Problem details :: Of all the lines below, output only those starting at the one with "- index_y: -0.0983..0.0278" and ending at the one with "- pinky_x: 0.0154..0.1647", both ends included, exactly as written.

Available data ::
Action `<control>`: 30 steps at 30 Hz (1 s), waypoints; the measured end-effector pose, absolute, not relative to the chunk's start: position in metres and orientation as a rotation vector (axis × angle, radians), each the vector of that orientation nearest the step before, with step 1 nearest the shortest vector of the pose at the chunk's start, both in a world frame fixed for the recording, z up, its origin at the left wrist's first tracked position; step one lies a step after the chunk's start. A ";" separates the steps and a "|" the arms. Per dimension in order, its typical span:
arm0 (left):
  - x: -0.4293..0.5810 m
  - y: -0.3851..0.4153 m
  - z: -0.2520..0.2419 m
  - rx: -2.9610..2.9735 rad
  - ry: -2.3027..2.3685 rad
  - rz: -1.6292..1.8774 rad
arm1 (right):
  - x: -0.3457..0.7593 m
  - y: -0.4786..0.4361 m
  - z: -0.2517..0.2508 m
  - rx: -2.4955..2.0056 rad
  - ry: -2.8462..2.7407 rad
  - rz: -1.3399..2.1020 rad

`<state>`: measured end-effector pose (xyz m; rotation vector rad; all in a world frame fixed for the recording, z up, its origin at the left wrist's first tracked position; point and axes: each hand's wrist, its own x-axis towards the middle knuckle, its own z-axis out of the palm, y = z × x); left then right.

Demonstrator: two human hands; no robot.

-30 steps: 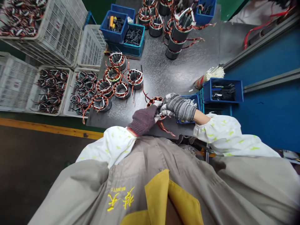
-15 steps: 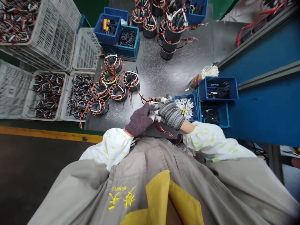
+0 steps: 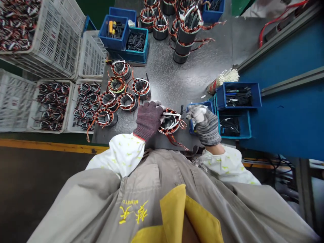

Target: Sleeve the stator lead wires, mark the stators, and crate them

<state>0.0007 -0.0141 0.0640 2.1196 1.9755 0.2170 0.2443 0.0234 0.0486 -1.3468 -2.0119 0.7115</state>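
Observation:
A wound motor stator (image 3: 170, 122) lies on the metal table, with copper windings, white bands and orange leads trailing toward the near edge. My left hand (image 3: 148, 119), in a dark purple knit glove, grips the stator's left rim. My right hand (image 3: 206, 125), in a grey striped glove, has moved off the stator to the right. It hangs at the rim of a blue bin (image 3: 199, 107) with a small white piece (image 3: 198, 114) pinched in its fingers. The bin's contents are mostly hidden behind that hand.
Several wound stators (image 3: 128, 102) stand left of my hands on the table (image 3: 162, 72), with stacked stators (image 3: 183, 40) beyond. White plastic crates (image 3: 50, 106) of stators sit at the left. Blue bins of parts, a bundle of white ties (image 3: 229, 77) and a blue panel lie right.
My right hand has moved off the stator to the blue bin and picked up a white piece. The stator now shows fully, still under my left hand.

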 end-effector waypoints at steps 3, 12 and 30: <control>0.000 -0.010 0.065 2.140 1.883 0.104 | 0.221 0.043 0.077 -1.333 -2.372 0.500; -0.005 -0.010 0.052 1.987 1.955 0.385 | 0.160 0.062 0.082 -1.313 -3.072 0.416; -0.019 -0.020 0.003 1.634 2.009 0.739 | 0.155 0.083 0.048 -0.776 -3.067 0.644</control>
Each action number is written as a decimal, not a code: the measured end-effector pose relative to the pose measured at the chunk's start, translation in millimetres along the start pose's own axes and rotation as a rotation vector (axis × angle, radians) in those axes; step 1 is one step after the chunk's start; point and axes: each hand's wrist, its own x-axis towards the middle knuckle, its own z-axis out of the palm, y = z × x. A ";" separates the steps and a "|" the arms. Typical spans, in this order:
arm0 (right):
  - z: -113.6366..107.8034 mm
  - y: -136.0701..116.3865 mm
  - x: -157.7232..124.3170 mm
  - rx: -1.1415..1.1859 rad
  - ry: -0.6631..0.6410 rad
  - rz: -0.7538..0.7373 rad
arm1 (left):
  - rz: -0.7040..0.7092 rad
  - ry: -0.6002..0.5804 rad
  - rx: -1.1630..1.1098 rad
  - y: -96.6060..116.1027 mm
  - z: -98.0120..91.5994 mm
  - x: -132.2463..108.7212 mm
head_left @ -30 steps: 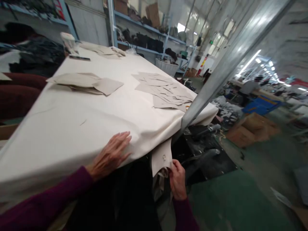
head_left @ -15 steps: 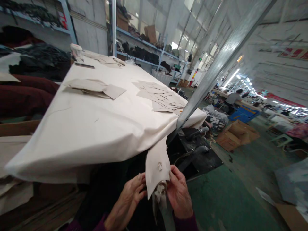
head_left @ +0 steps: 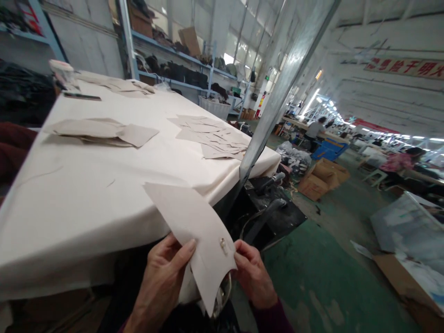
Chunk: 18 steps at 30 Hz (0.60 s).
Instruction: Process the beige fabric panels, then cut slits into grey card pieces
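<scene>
A beige cut piece [head_left: 194, 231] with a small metal fitting near its lower edge is held up in front of the white-covered table [head_left: 86, 194]. My left hand [head_left: 159, 282] grips its lower left side, thumb on top. My right hand [head_left: 255, 277] pinches its right edge next to the fitting. Below the piece a shiny metal part [head_left: 222, 291] shows between my hands.
Two stacks of similar beige pieces [head_left: 100, 132] [head_left: 211, 136] lie on the table, with more at its far end. A slanted metal post [head_left: 277, 88] stands at the table's right corner. Black machinery [head_left: 267, 208] and cardboard boxes [head_left: 322, 178] sit on the green floor. Shelves line the back wall.
The piece hung down from the table edge before; now both hands have lifted it and tilted it up over the table's front edge. My left hand left the tabletop and took hold of it.
</scene>
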 end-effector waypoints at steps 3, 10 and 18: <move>9.6 -9.3 7.4 -0.060 -0.063 -0.041 | 0.086 0.018 0.171 19.1 9.3 0.4; -33.6 -71.5 68.5 -0.565 0.035 -0.122 | 0.360 0.000 0.280 100.2 31.1 35.8; -212.0 -130.1 129.5 -1.009 0.821 -0.287 | 1.049 -0.029 0.212 223.9 93.1 76.7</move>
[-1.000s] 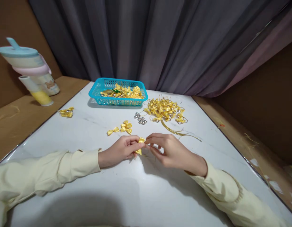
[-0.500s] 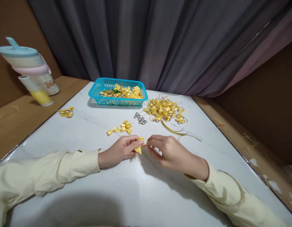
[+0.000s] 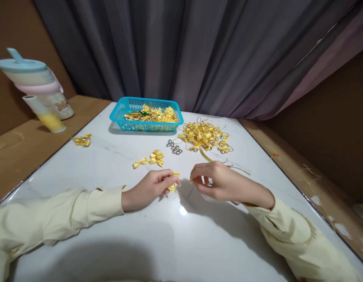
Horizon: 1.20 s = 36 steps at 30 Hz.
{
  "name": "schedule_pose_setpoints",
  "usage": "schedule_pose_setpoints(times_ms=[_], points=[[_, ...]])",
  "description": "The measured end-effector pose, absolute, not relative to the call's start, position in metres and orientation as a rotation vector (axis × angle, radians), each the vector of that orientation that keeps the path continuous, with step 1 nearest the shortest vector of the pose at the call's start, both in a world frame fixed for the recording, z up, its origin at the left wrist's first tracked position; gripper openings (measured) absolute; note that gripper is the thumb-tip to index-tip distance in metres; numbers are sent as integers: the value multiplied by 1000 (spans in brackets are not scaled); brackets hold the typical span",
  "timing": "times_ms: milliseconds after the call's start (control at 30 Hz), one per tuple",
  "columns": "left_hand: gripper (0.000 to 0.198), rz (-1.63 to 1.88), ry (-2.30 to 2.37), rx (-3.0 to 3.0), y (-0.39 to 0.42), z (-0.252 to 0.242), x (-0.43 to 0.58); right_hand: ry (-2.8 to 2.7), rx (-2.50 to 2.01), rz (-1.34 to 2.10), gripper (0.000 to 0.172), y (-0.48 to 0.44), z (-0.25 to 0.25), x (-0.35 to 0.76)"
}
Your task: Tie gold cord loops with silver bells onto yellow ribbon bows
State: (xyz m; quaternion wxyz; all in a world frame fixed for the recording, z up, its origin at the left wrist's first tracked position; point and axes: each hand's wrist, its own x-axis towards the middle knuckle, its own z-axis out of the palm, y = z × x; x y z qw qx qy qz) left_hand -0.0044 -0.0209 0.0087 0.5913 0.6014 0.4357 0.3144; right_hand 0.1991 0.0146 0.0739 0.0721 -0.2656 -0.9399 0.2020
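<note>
You sit at a small handcraft station, more home corner than factory. A glossy white desk is boxed in by brown board panels and a grey curtain. It carries a blue plastic basket, a heap of yellow ribbon bows and silver bells. A pastel drinking tumbler stands beside it.

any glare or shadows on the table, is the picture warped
Head view: a bright glare spot on the white table, close to the left hand pinching a yellow bow; a broad soft shadow along the near edge; wide-angle bending at the edges.
</note>
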Motion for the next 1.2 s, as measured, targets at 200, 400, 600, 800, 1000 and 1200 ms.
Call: schedule_pose_setpoints(times_ms=[200, 400, 600, 800, 1000, 1200], points=[[29, 761, 939, 1404, -23, 5, -5, -2870, -863, 650, 19, 14, 72, 197], [31, 716, 838, 1317, -24, 5, -6, -2781, -941, 581, 18, 17, 62, 197], [31, 728, 832, 1329, -23, 6, -5, -2780, -987, 578, 18, 8, 68, 195], [32, 727, 928, 1368, -21, 7, -4, -2778, -954, 615, 17, -2, 78, 193], [33, 763, 849, 1296, -17, 5, -5, -2839, -956, 666, 15, -5, 82, 191], [29, 794, 838, 1249, -16, 3, -5, -2879, -1001, 609, 15, -3, 81, 192]])
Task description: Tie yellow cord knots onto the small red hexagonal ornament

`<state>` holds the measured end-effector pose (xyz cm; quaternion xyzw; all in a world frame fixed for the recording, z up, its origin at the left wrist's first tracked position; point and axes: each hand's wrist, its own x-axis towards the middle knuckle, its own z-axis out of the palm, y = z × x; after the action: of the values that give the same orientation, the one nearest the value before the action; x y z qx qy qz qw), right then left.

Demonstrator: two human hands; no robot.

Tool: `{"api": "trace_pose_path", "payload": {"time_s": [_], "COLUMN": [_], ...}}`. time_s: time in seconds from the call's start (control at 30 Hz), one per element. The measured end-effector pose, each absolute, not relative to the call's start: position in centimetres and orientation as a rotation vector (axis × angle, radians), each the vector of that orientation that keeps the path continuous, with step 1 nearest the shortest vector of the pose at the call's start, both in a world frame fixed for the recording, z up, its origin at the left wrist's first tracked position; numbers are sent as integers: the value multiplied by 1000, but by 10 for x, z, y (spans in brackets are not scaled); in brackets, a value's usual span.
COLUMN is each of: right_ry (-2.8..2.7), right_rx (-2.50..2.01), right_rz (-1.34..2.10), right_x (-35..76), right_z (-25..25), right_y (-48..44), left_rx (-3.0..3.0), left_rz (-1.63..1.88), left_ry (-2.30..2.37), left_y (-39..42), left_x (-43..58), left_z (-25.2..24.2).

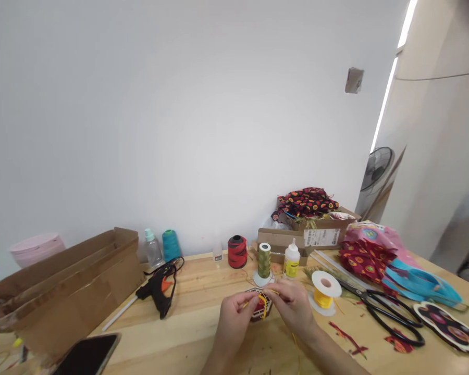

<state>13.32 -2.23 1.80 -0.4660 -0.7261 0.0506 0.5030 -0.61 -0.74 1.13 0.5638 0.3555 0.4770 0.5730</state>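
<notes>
My left hand [233, 319] and my right hand [295, 306] meet over a small red and black hexagonal piece [261, 305] on the wooden table [203, 328]. Both hands pinch a yellow thread [263, 303] that wraps over the piece. My left fingers are closed on the thread's left end, my right fingers on its right end. The thread trails down toward me below my right wrist. A spool of yellow thread [323, 292] stands just right of my right hand.
Black scissors [391, 311], a green thread spool [263, 262], a glue bottle [291, 259], a red spool [237, 251], a black glue gun [159, 286], a long cardboard box [62, 284], a phone [86, 355], a fabric-filled box [308, 224] and blue strips [418, 284] surround the hands.
</notes>
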Motion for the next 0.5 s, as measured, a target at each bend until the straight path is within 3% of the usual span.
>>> {"api": "trace_pose_path", "payload": {"time_s": [0.5], "right_ry": [-1775], "right_rx": [-1155], "right_rz": [101], "right_x": [136], "right_z": [17], "right_y": [-21], "left_rx": [1384], "left_rz": [1116], "left_ry": [872], "left_y": [-7], "left_x": [-7], "left_z": [7]}}
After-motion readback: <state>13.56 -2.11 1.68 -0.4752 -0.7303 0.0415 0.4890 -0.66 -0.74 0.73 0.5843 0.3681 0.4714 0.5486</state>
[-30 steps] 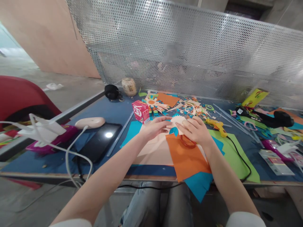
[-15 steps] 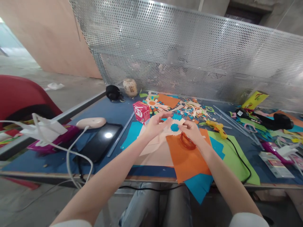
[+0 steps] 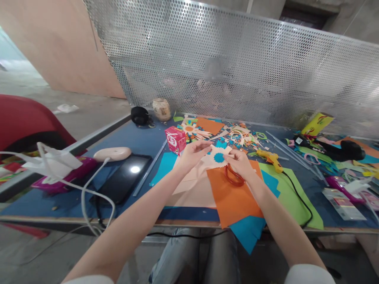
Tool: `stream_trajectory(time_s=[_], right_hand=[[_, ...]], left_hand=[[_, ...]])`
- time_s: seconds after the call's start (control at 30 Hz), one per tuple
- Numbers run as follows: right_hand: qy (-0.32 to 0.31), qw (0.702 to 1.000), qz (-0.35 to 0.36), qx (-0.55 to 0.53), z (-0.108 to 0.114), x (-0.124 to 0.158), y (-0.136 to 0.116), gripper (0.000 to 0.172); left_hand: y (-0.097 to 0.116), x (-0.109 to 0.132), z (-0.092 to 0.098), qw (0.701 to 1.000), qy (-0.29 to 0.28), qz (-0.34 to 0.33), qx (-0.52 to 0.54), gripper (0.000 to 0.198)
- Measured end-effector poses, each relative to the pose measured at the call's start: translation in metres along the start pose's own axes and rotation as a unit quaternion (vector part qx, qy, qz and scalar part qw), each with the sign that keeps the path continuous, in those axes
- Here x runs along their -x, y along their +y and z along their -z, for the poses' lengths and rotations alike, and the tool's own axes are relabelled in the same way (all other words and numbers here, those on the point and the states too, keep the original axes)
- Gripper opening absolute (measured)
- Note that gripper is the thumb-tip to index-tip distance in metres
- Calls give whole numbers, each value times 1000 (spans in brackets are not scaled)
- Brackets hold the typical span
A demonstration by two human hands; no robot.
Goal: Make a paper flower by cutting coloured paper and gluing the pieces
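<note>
A small cream paper piece (image 3: 226, 150) with a blue jagged-edged disc (image 3: 219, 157) at its middle is held up between my hands. The fingers of my left hand (image 3: 194, 154) pinch its left edge. On its right side, my right hand (image 3: 239, 162) grips it between thumb and fingers. An orange-red loop (image 3: 233, 175), of a kind I cannot make out, is just below my right hand, over an orange sheet (image 3: 237, 205). Cream paper sheets (image 3: 192, 193) lie under my left hand, partly hidden by it.
Paper scraps (image 3: 241, 136) are heaped behind my hands. A pink box (image 3: 175, 140) stands left of them. A yellow glue gun (image 3: 271, 158) lies to the right, near a green sheet (image 3: 293, 193). Farther left are a phone (image 3: 124, 177) and white cables (image 3: 85, 197).
The cream paper with the blue disc has turned more face-on, so more of it shows. My left fingers have closed in on its edge; my right hand has barely moved.
</note>
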State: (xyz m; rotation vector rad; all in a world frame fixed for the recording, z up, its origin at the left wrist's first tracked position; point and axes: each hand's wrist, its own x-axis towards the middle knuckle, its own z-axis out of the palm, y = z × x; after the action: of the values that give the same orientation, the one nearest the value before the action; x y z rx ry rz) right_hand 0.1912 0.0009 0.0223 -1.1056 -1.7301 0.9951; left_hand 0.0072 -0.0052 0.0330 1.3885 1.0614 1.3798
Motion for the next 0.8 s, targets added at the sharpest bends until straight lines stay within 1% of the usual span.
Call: stream_trajectory(time_s=[0.2,0.5,0.67,0.8], right_hand=[[-2,1000,10,27,0,1,-3,36],[-3,999,18,26,1,-1,2,33],[-12,1000,10,4,0,-2,4,33],[-29,999,3,-17,0,-1,3,30]], left_hand=[[0,0,2,1000,-1,8,-4,36],[1,0,3,1000,-3,-3,-17,33],[1,0,2,1000,16,21,-6,36],[-1,1,0,1000,-27,9,7,39]])
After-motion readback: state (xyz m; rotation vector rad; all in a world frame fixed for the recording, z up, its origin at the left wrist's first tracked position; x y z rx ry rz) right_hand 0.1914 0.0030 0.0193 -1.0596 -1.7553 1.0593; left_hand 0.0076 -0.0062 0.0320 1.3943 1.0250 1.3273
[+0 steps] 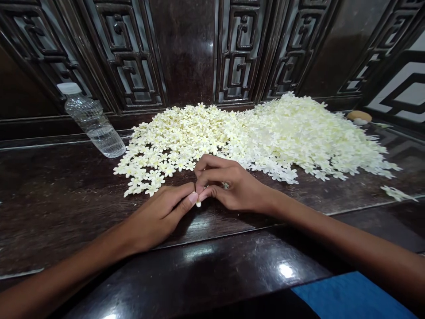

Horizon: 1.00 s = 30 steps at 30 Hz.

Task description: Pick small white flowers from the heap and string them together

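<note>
Clear plastic bottle (white-capped, partly filled), between 9 and 10 o'clock; carved dark panels, 12 o'clock.

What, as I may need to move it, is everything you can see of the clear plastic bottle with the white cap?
The clear, ridged, plastic-looking bottle has its round white cap on and clear liquid in its lower part. It stands, slanting in this view, on the dark brown wooden surface beside the pale yellowish flowers; contact there is unclear. Neither the left hand nor the right hand touches it.
</note>
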Each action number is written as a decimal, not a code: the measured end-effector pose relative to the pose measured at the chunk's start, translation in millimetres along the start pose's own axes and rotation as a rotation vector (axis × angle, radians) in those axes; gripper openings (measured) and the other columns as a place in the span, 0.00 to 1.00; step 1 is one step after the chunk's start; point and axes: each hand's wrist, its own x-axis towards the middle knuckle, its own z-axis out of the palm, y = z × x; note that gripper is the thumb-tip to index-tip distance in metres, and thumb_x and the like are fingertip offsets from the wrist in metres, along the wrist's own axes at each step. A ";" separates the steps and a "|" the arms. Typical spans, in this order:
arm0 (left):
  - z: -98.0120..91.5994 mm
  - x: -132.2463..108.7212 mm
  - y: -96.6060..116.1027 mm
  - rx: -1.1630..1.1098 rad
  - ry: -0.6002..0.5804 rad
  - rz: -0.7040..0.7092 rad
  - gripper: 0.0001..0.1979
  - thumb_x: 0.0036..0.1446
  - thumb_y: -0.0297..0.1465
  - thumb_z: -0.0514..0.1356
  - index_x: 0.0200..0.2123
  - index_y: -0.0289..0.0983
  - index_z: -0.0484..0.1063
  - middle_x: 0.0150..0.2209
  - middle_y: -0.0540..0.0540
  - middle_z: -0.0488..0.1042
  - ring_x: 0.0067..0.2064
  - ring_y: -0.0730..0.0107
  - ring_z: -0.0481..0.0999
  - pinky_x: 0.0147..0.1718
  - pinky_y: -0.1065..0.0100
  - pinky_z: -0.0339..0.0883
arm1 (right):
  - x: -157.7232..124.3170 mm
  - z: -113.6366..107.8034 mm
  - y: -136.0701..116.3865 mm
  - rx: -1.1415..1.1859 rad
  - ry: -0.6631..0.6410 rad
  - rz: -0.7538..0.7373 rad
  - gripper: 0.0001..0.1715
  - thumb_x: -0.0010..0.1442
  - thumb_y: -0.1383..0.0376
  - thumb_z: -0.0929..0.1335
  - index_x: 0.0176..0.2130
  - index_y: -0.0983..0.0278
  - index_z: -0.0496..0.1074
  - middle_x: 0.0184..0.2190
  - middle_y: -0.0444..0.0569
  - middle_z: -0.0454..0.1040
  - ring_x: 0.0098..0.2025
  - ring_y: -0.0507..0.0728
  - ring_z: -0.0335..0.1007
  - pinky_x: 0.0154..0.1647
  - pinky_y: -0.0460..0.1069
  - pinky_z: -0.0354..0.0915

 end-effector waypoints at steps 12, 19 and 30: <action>-1.2 2.9 -5.1 -0.327 0.076 -0.061 0.21 0.70 0.49 0.54 0.33 0.37 0.66 0.28 0.51 0.61 0.29 0.71 0.61 0.29 0.71 0.57 | 5.3 -2.0 -13.3 0.054 0.135 0.197 0.09 0.71 0.62 0.70 0.42 0.66 0.73 0.39 0.48 0.76 0.41 0.52 0.72 0.41 0.47 0.68; 2.3 6.4 -14.3 -0.517 0.101 -0.115 0.23 0.68 0.50 0.56 0.31 0.37 0.64 0.26 0.52 0.59 0.27 0.74 0.59 0.26 0.72 0.55 | 1.3 4.4 -3.2 -0.128 0.134 -0.033 0.12 0.70 0.61 0.70 0.49 0.65 0.71 0.45 0.52 0.74 0.42 0.54 0.70 0.41 0.50 0.70; 2.1 7.6 -12.1 -0.728 0.074 -0.157 0.20 0.66 0.45 0.61 0.29 0.35 0.67 0.24 0.52 0.61 0.24 0.77 0.60 0.23 0.73 0.55 | -2.1 9.6 -4.9 -0.530 0.056 -0.081 0.11 0.72 0.60 0.67 0.49 0.65 0.73 0.46 0.56 0.70 0.44 0.56 0.69 0.35 0.48 0.68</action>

Written reply ::
  - index_y: -0.0983..0.0278
  - index_z: -0.0496..0.1074
  - middle_x: 0.0184..0.2190
  - middle_y: -0.0444..0.0569
  - middle_z: -0.0454..0.1040
  - ring_x: 0.0098..0.2025
  - ring_y: -0.0507..0.0728
  - ring_z: -0.0335..0.1007
  - pinky_x: 0.0154..0.1647

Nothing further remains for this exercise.